Work through the entries below line by line and give the number of lines with the string "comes", nothing else.

Top of Records to use

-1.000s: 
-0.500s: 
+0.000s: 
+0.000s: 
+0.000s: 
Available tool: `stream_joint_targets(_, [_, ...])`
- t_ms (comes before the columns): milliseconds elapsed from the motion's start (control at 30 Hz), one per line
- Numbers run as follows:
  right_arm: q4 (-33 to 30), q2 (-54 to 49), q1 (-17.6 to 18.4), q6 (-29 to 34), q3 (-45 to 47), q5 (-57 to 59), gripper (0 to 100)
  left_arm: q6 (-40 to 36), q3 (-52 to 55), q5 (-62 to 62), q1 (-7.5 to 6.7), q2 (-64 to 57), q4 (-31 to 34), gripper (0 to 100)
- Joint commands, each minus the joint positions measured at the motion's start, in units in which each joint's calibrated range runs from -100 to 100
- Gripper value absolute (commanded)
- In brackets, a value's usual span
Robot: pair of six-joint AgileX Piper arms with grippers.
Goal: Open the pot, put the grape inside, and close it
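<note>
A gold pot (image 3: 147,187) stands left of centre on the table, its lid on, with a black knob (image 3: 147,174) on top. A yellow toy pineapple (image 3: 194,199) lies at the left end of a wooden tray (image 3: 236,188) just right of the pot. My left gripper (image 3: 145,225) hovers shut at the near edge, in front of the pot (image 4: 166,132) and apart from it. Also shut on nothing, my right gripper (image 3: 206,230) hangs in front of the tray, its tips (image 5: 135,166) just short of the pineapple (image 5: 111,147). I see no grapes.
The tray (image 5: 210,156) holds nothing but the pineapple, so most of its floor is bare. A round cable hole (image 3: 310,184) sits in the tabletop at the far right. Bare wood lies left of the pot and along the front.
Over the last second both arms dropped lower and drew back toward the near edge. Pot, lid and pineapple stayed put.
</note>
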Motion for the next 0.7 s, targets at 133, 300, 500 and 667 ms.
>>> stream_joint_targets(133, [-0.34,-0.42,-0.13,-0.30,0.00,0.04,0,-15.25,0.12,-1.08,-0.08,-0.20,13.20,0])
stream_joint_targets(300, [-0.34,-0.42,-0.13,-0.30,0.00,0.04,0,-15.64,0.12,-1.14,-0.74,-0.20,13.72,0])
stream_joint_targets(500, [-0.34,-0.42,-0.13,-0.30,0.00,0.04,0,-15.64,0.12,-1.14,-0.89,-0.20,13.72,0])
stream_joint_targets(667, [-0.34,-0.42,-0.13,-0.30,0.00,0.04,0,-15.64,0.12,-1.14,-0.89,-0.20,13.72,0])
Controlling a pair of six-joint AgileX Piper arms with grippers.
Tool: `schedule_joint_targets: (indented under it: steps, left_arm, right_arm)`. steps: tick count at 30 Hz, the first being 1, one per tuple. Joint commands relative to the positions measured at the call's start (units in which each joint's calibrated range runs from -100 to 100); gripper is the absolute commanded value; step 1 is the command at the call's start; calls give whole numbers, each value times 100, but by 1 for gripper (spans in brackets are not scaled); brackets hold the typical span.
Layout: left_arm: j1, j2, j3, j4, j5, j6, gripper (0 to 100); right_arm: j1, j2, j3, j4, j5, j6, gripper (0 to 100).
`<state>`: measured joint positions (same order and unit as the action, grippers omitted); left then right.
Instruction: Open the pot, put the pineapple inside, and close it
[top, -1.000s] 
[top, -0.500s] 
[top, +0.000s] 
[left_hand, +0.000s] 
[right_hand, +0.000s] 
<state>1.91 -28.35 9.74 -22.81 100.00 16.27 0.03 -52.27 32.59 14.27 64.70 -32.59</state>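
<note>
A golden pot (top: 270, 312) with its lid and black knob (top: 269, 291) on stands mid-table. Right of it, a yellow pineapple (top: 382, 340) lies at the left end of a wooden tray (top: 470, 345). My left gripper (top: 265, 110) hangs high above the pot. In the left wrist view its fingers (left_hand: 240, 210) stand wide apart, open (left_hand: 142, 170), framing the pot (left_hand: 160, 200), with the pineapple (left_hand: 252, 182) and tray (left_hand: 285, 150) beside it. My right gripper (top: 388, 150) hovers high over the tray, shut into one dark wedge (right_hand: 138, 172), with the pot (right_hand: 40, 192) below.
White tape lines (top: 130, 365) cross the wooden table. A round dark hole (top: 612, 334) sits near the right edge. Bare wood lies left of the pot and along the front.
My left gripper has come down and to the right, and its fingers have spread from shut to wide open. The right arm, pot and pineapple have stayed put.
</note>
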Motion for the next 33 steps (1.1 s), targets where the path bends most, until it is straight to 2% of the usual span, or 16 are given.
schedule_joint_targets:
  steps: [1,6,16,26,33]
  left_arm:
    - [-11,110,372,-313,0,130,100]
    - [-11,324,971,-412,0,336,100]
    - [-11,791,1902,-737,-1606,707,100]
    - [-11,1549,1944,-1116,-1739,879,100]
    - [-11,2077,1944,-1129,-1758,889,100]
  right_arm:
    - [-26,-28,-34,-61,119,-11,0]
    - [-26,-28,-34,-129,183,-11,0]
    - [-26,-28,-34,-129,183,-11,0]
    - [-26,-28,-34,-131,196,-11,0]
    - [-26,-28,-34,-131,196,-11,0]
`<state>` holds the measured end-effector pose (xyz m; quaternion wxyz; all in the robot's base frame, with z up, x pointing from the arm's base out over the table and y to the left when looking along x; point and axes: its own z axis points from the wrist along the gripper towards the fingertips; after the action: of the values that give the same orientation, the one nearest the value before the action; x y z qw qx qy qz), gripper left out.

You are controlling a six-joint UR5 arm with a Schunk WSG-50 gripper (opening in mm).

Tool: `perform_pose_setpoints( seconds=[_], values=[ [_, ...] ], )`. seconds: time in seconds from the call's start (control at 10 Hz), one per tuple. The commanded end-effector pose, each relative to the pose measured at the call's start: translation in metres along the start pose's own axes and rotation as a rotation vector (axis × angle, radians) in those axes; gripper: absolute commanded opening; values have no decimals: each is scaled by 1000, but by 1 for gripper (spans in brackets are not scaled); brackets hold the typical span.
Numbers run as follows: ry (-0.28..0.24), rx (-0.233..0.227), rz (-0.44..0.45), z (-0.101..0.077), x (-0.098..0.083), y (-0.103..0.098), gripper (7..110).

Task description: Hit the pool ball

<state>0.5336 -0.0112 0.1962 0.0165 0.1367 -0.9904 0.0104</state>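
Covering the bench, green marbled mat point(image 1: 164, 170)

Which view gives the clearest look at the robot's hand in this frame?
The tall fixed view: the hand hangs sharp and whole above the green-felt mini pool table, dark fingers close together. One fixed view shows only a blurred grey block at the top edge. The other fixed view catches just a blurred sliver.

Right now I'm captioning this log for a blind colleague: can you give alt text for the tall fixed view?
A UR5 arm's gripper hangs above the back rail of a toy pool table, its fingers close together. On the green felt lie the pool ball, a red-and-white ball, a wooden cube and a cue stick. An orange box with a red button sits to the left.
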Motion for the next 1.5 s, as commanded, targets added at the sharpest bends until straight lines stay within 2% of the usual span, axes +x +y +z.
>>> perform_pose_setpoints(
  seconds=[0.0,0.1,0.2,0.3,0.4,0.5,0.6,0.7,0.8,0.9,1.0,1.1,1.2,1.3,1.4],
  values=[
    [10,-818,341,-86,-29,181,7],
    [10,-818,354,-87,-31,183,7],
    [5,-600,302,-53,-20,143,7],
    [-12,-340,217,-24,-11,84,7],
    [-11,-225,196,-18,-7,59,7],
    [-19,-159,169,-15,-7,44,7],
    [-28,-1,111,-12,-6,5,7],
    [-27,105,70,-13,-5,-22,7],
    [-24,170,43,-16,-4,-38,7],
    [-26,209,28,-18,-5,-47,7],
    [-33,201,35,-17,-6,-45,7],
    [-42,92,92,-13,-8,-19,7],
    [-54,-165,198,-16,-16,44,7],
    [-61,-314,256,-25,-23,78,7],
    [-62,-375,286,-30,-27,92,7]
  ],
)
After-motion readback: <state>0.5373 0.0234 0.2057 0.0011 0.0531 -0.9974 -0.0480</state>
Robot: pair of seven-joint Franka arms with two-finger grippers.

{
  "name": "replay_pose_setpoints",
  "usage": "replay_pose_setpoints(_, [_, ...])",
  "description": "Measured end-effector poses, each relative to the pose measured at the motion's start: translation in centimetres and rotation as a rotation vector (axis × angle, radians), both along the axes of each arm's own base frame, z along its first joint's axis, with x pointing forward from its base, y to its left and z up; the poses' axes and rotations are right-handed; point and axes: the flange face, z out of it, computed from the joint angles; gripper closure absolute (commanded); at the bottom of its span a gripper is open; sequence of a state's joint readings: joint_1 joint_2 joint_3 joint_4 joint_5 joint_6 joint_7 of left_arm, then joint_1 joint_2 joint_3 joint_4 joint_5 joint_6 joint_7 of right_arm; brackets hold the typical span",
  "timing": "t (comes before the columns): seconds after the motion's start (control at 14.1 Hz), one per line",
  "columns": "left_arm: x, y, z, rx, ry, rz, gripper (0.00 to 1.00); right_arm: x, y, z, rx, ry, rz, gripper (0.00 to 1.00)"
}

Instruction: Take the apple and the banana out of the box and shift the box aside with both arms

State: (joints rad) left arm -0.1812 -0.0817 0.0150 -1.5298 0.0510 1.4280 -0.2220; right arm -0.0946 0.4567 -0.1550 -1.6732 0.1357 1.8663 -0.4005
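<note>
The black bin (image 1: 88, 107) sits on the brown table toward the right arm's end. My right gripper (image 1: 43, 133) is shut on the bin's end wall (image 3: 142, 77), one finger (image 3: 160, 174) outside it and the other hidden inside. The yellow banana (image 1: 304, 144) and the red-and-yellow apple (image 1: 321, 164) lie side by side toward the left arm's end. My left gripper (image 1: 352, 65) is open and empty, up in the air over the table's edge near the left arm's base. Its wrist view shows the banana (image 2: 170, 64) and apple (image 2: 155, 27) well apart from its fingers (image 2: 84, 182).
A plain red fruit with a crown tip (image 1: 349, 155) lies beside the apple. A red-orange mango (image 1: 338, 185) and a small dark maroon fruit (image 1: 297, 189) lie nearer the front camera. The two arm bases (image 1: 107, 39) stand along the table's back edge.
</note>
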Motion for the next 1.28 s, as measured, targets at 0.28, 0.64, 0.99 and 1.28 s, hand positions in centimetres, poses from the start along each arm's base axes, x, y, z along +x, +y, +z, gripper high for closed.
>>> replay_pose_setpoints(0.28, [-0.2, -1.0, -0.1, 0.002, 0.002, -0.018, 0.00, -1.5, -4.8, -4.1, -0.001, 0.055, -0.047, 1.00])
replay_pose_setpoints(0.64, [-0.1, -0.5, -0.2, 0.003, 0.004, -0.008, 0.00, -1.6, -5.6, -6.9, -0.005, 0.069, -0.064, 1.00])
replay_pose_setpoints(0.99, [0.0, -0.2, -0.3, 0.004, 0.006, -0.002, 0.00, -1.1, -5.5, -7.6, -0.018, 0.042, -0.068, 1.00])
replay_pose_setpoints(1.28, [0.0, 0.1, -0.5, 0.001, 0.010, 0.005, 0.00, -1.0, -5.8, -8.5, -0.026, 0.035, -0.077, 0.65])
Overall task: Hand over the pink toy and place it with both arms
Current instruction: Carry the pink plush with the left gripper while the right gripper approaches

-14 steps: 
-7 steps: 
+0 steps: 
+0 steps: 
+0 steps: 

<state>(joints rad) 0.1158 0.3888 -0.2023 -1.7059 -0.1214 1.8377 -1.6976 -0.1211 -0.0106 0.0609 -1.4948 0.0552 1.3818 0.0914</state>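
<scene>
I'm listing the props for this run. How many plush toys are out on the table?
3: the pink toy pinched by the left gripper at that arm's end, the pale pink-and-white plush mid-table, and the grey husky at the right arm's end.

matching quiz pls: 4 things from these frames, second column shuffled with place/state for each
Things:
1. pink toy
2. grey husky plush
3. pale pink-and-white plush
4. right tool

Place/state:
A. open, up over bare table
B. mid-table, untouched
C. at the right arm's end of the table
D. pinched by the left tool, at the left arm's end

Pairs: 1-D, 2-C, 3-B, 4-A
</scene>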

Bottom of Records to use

- [Task answer]: 2